WHAT YOU ARE ASKED TO DO:
Would you please restate the data exactly as it stands, apart from the pictures?

DATA SHOWN:
== Segment start ==

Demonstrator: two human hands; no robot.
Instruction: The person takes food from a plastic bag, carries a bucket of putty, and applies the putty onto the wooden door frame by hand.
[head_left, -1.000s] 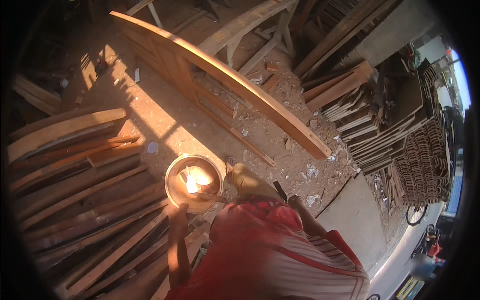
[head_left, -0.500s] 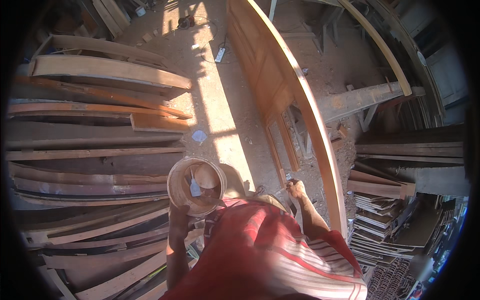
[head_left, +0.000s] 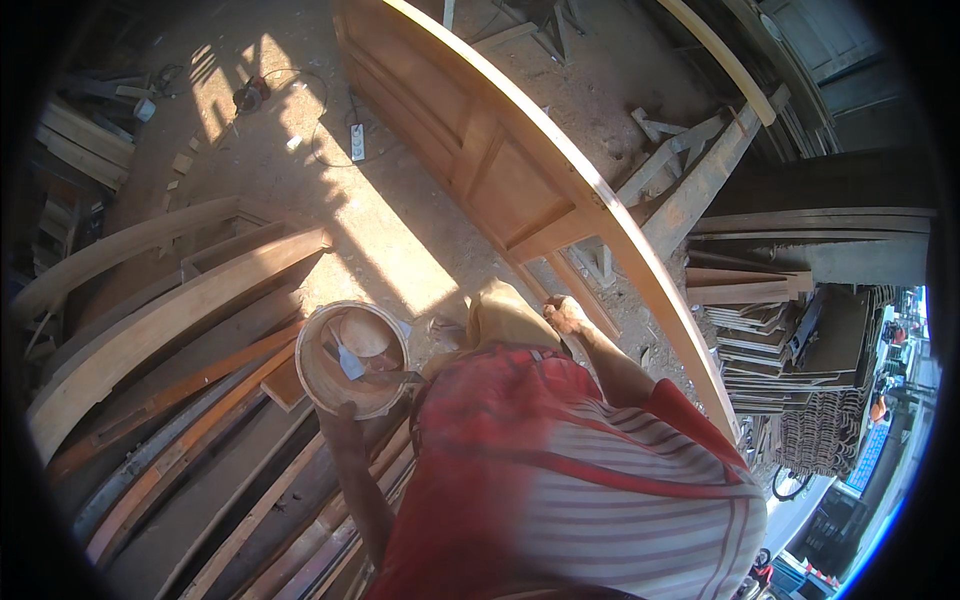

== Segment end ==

RESPONSE TO THIS TASK:
Demonstrator: two human hands; no robot.
Instruction: The person takes food from a plastic bag, carries a bucket of putty, and applies the putty onto the wooden door frame by hand.
[head_left, -1.000s] 
[head_left, -0.500s] 
[head_left, +0.000s] 

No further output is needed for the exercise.